I had a strange dream last night. Apparently I was divorced. My son was hanging out with me when a guy from my office stopped in to pick my son up. Jackson was thrilled to see him and jumped up on his shoulders. The guy from my office was his step-father now, and told me that he was heading out, that Jackson went everywhere he did.

My first reaction was jealousy, but the smile on Jackson's face arrested that emotion. He was happy. Despite myself, it made me happy too.

I wanted to end it there, but I feel this will be misunderstood. There is no way that I will ever get a divorce, or let someone be a father to my sons while breath fills my lungs. The point is, in a strange dream, I experienced the true essence of love.

Tuesday, August 15, 2006

Inspiration Strikes

If you are wondering when my story on Deathlings is coming online, then you and I are on the same train to nowhere. It's a month and a half overdue, so I have to start considering the possibility that it isn't happening at all.

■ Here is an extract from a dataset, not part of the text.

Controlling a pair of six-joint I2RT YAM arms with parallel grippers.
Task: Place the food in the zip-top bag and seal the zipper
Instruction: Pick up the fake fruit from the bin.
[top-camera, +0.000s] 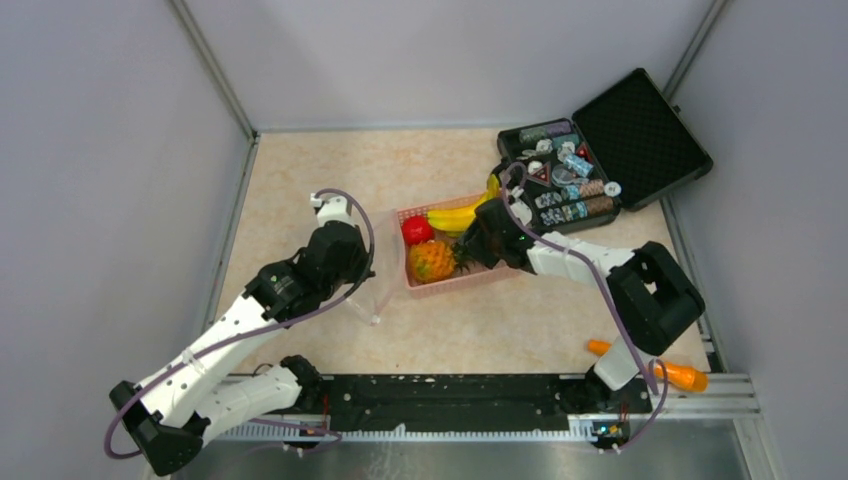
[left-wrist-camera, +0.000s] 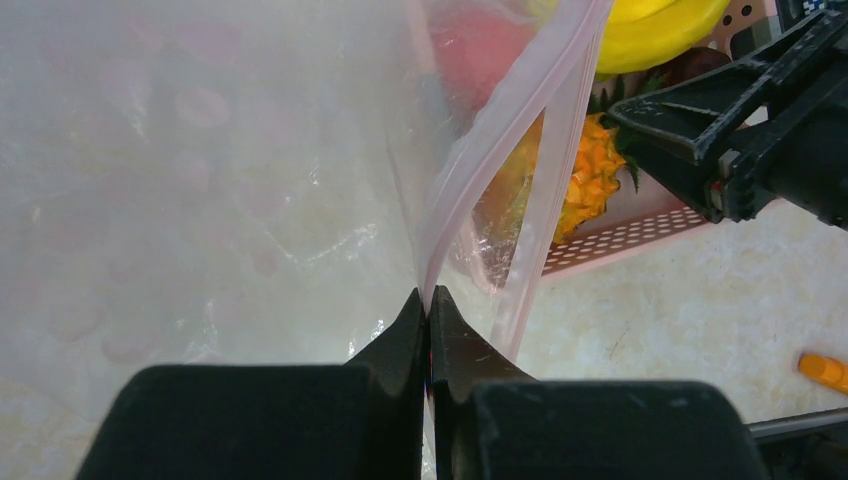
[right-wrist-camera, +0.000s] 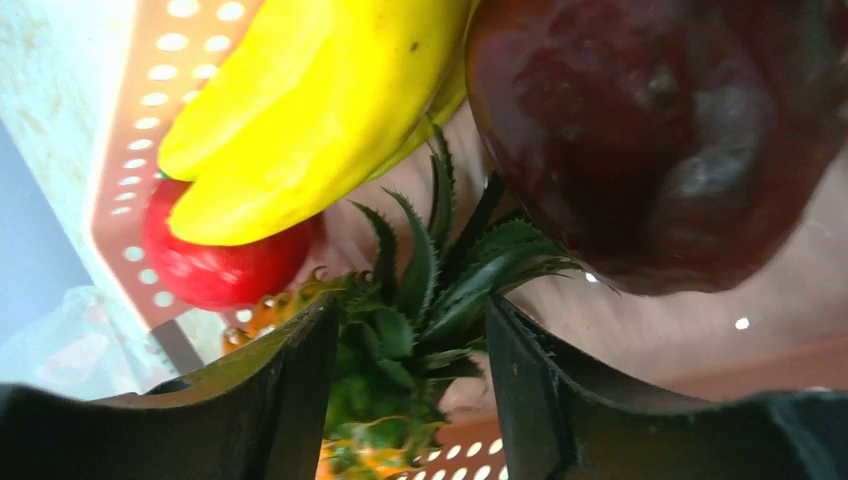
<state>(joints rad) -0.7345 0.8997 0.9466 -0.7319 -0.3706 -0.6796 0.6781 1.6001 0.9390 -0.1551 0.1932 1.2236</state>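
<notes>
The clear zip-top bag (top-camera: 376, 290) hangs left of the pink basket. My left gripper (top-camera: 348, 262) is shut on its pale-pink zipper strip (left-wrist-camera: 500, 130), pinched at the fingertips (left-wrist-camera: 428, 302); the bag's mouth gapes toward the basket, and its film (left-wrist-camera: 200, 200) fills the left wrist view. The basket holds the banana bunch (top-camera: 455, 215), red fruit (top-camera: 417, 230), pineapple (top-camera: 432, 260) and maroon fruit (right-wrist-camera: 650, 130). My right gripper (top-camera: 478, 243) is open, its jaws on either side of the pineapple's green leaves (right-wrist-camera: 440, 290) with a gap left. The banana (right-wrist-camera: 310, 110) and red fruit (right-wrist-camera: 220, 265) lie just beyond.
The pink basket (top-camera: 470, 282) sits mid-table. An open black case (top-camera: 640, 125) of small trinkets stands at the back right. An orange carrot-like stick (top-camera: 665, 372) lies at the near right by the right arm's base. Walls enclose the table on the left, back and right.
</notes>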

It would have been nice to have that publishing credit, but I will take my victory as a good sign nonetheless. The thing to do perhaps is ask them if they intend to publish still, and if not, submit it elsewhere.

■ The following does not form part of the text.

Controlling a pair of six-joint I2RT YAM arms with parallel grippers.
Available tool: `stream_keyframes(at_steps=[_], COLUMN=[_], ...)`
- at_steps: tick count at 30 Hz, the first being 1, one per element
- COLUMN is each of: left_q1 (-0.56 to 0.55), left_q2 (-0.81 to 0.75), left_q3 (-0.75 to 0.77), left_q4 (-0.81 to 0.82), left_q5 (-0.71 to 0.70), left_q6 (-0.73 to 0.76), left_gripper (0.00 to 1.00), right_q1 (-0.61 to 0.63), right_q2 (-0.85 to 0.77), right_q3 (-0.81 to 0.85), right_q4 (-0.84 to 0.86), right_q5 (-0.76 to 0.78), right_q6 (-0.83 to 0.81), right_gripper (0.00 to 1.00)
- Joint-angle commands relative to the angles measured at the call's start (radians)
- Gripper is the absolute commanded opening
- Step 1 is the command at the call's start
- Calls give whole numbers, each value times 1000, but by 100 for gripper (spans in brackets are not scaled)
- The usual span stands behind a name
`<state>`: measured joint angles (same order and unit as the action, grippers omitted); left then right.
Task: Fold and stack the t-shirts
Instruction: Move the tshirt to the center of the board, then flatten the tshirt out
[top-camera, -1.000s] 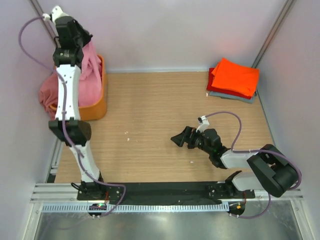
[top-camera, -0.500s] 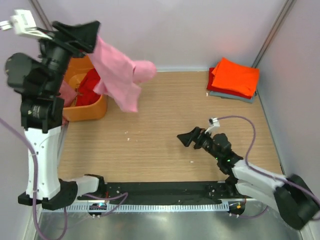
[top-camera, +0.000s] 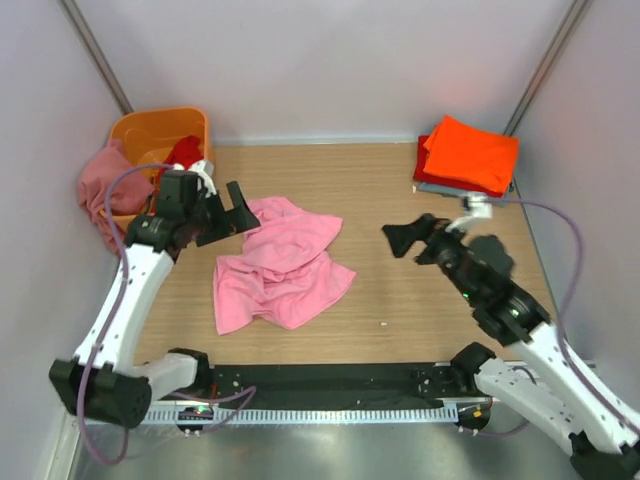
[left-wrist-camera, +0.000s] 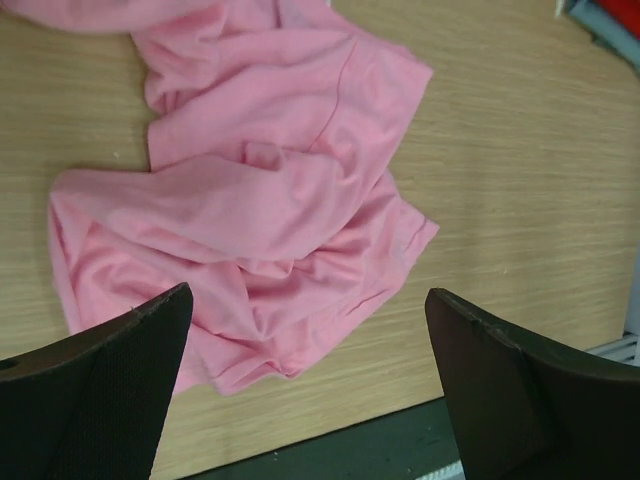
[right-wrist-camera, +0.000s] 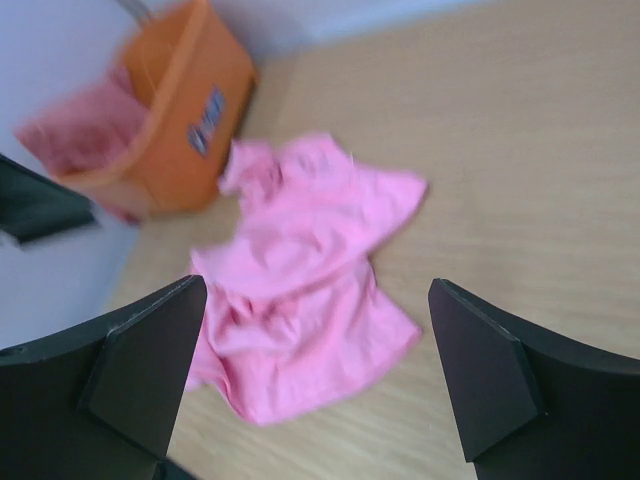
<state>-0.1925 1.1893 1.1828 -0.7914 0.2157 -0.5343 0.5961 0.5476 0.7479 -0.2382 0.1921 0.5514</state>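
A light pink t-shirt (top-camera: 280, 265) lies crumpled on the wooden table left of centre, also in the left wrist view (left-wrist-camera: 270, 200) and blurred in the right wrist view (right-wrist-camera: 300, 280). My left gripper (top-camera: 225, 220) (left-wrist-camera: 308, 295) hovers open at its back left edge, nothing between the fingers. My right gripper (top-camera: 408, 238) (right-wrist-camera: 316, 285) is open to the right of the shirt, apart from it and facing it. A folded stack sits at the back right: orange t-shirt (top-camera: 470, 152) on top, red (top-camera: 422, 172) under it, grey-blue (top-camera: 470, 193) at the bottom.
An orange plastic tub (top-camera: 150, 125) (right-wrist-camera: 180, 90) stands at the back left with a red shirt (top-camera: 183, 152) inside and a dusty rose shirt (top-camera: 100, 190) (right-wrist-camera: 85, 130) draped over its left side. A black rail (top-camera: 320, 380) runs along the table's near edge.
My left arm swung down from above the tub, carried the pink shirt out over the table and let it go; its gripper opened. My right arm moved back and right, still open.
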Motion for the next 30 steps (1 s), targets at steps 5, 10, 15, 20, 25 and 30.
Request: stream_keyframes(at_steps=[5,10,15,20,25,30], left_q1=[-1,1,-1,-1,-1,-1], left_q2=[-265,-466,-586,-666,-691,-697], left_q3=[23,-104,-213,-252,-264,-298], left_q4=[-88,-118,-141,-108,-89,-58], left_q5=[-275,-430,-426,-377,-407,-418], left_q6=[99,66,-33,-46,-36,-36], left_gripper=[100,100,100,100,100,100], right_q1=[393,664,709,703,679,677], right_q2=[475,898,1287,1439,1506,1528], right_q3=[63,402,657,795,812,753], right_q4=[-49,-139,-190,-181,-184,-168], right_q5=[134,217,161,150,141,99], right_q6=[16,-28,-25,-27,-16,-24], right_gripper=[100,100,100,100,99,31])
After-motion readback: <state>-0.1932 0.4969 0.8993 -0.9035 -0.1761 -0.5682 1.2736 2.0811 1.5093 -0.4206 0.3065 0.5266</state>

Meanwhile, I am roughly halfway through with another story, that I will likely publish here in serial form when I am all the way done with it. Or not. I haven't decided. Remember the scare over First Electronic Publishing Rights? I'm not exactly a high volume destination, but if someone wanted to get sticky about it...

The journey on my recent story has been a confidence builder. The idea was simple. My wife and I were sitting in bed when it struck. Married couples know what I mean when I say we were both reading before bed--she was catching up on current fashion, me on Whitey Bulger on the mean streets of Boston. Then bang! "Honey, what do you think of this idea?" And I told her. She nodded appreciatively, "I like it."

That's all I needed to get started. Two thousand words later and I'm on a complete tangent. An entire scene written with no apparent connection to the main story line, which had me a little depressed. Ironically I was reading Stephen King the other night--whose advice from On Writing clanged in my memory: Sometimes you have to kill your darlings--when it hit. Suddenly my scene, with some modification, fit perfectly.

I wrote a new cool beginning (If I do say so myself), and filled in with more detail in spots that were sorely lacking. Reading it back now, I am starting to think I have a winner, where nothing but a expository pile of words existed before.

The moral is nothing new. Just write. Simple. Oft emphasized in every writer's how-to book. And yet, until I had this experience, I didn't really know it. Up till now it's been academic knowledge. You had to see what I started with to realize what a hopeless cause it was. But I was having fun, living vicariously through the characters, wandering aimless until I figured out how to give it meaning.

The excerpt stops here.